Nach der Ermordung Laurent Kabilas im Jahr 2001 durch einen Leibwächter übernahm Kabilas Sohn Joseph Kabila die Regierungsgeschäfte. Mit Unterbrechungen herrscht er bis Ende 2018 als gewählter, jedoch sehr umstrittener Präsident. Seine Regierungszeit ging mit Ende 2016 zu Ende. Leider weigerte sich Kabila, Wahlen zuzulassen. Laut Verfassung darf er kein weiteres Mal kandidieren. Die Situation ist im ganzen Land aus diesem Grund sehr angespannt, mit immer wieder kehrenden Ausbrüchen von Gewalt. Diese Stimmung konnte ich bei meinen beiden Aufenthalten 2016 und 2018 in Kinshasa deutlich wahrnehmen.

Auf Grund des fast völligen Fehlens staatlicher Gesundheits-, Bildungs- und Sozialeinrichtungen werden diese Aufgaben zu einem großen Teil innerhalb der Familie, durch Selbstorganisation in größeren Zusammenhängen wie der NGO, mit der ich zusammen arbeite, von Missionen, Freikirchen und internationalen NGOs angeboten.

Nur in seltenen Fällen sind die Angebote kostenfrei. Menschen sterben an einfachen Krankheiten, wenn das Geld für die nötige Behandlung oder für eine Operation fehlt. Bildung ist ein Gut, das nur bekommt, wer dafür bezahlen kann.
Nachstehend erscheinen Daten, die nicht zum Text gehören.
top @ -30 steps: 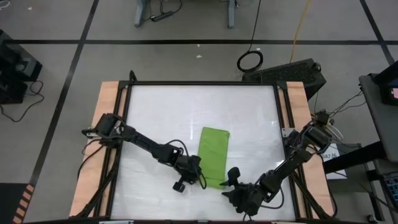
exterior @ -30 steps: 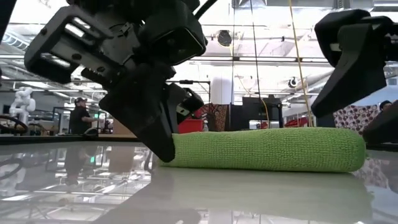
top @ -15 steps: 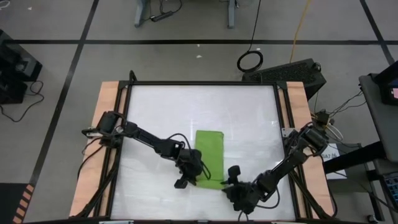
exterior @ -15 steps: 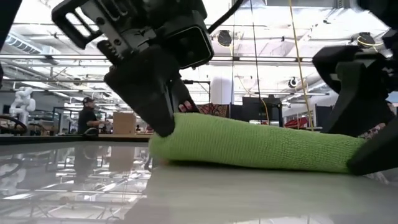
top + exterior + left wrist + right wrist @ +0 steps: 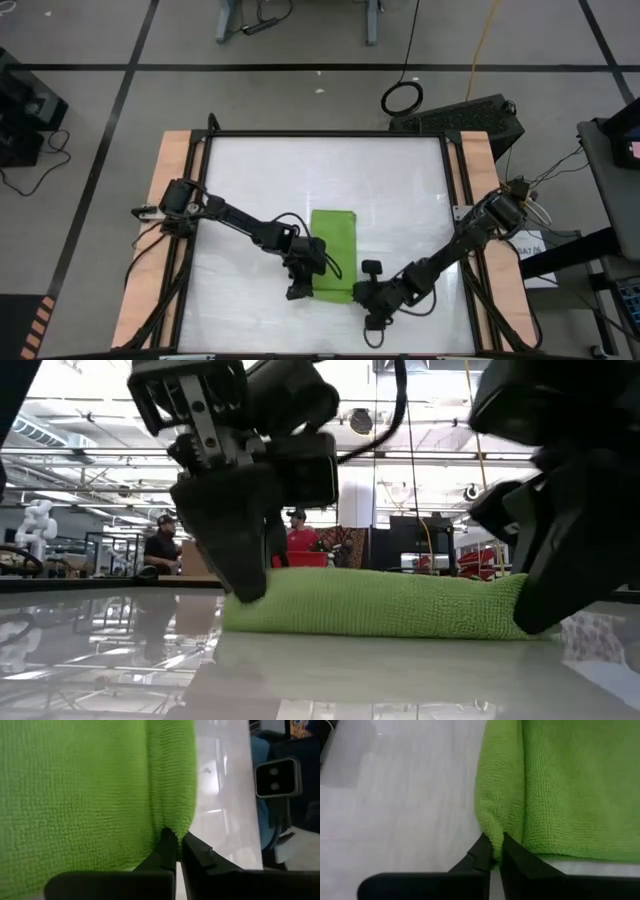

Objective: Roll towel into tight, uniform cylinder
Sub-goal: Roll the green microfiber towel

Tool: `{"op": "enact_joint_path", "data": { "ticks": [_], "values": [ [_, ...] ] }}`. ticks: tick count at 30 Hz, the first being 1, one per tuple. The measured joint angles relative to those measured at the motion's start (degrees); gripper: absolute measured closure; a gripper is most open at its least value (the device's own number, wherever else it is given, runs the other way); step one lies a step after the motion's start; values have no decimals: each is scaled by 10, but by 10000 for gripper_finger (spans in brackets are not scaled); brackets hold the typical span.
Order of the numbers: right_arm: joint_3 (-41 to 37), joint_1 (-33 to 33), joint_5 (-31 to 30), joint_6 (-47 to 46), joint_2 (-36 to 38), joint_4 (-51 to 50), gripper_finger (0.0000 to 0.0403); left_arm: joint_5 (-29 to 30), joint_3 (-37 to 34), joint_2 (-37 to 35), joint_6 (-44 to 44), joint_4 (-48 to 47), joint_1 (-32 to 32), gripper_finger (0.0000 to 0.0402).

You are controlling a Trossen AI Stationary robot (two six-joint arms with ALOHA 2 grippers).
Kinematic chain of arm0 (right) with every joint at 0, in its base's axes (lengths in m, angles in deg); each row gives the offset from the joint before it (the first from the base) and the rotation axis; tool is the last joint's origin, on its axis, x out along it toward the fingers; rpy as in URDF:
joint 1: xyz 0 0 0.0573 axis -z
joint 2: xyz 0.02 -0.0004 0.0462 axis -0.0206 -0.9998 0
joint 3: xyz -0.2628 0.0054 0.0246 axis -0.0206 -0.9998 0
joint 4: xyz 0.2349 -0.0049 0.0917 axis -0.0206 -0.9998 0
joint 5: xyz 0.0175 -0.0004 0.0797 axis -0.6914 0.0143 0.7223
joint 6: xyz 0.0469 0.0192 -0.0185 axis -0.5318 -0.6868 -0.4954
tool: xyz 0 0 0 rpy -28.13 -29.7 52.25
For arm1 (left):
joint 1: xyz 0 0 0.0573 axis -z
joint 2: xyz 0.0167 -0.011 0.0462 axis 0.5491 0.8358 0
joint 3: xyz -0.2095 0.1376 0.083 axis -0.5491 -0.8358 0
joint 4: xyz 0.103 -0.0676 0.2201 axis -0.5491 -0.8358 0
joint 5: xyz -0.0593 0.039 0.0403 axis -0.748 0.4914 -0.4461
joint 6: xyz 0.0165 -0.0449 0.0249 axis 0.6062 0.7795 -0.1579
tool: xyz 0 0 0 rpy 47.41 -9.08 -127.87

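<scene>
The lime-green towel (image 5: pixel 335 250) lies flat on the white tabletop (image 5: pixel 400 180), a little right of its middle, with its near edge (image 5: pixel 370 603) turned over into a low roll. My left gripper (image 5: pixel 303 290) is shut on the near left corner of that roll and shows as the dark mass at the left in the low view (image 5: pixel 245 588). My right gripper (image 5: pixel 360 294) is shut on the near right corner and shows at the right there (image 5: pixel 525 615). My left gripper pinches the left end of the rolled near edge (image 5: pixel 172 827) between its two fingers. The fingers slant down from the table's left and near side. The roll rests on the table. My right gripper pinches the right end of the rolled near edge (image 5: pixel 492 836) between its two fingers, slanting down from the table's right and near side. That end also lies on the table, and the cloth between the two grippers looks level.
Wooden side rails (image 5: pixel 175 160) and a black frame border the tabletop. Bare white surface lies beyond the towel toward the far edge and on both sides. People stand in the room behind the table (image 5: pixel 160 545).
My right gripper has moved toward the table's left, onto the towel's near right corner, rolled its wrist and shut on the corner. My left gripper, shut throughout, has rolled its wrist. The towel has slid a little leftward and turned from askew to square with the table.
</scene>
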Motion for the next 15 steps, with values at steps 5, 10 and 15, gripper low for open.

Auf diese Weise ist ein großer Teil der Menschen vom wirtschaftlichen und sozialen Fortschritt und von gesellschaftlicher Teilhabe ausgeschlossen.

Abschließende Bemerkung

Trotz der äußerst schwierigen Lebensbedingungen erlebe ich bei vielen Kongolesinnen und Kongolesen große innere Kraft, Solidarität, Lebensmut und Lebensfreude. Dies wirkt auf mich ansteckend und gibt mir den Mut und die Kraft, meinen sehr individuellen und natürlich entsprechend punktuellen Beitrag vor Ort zu leisten.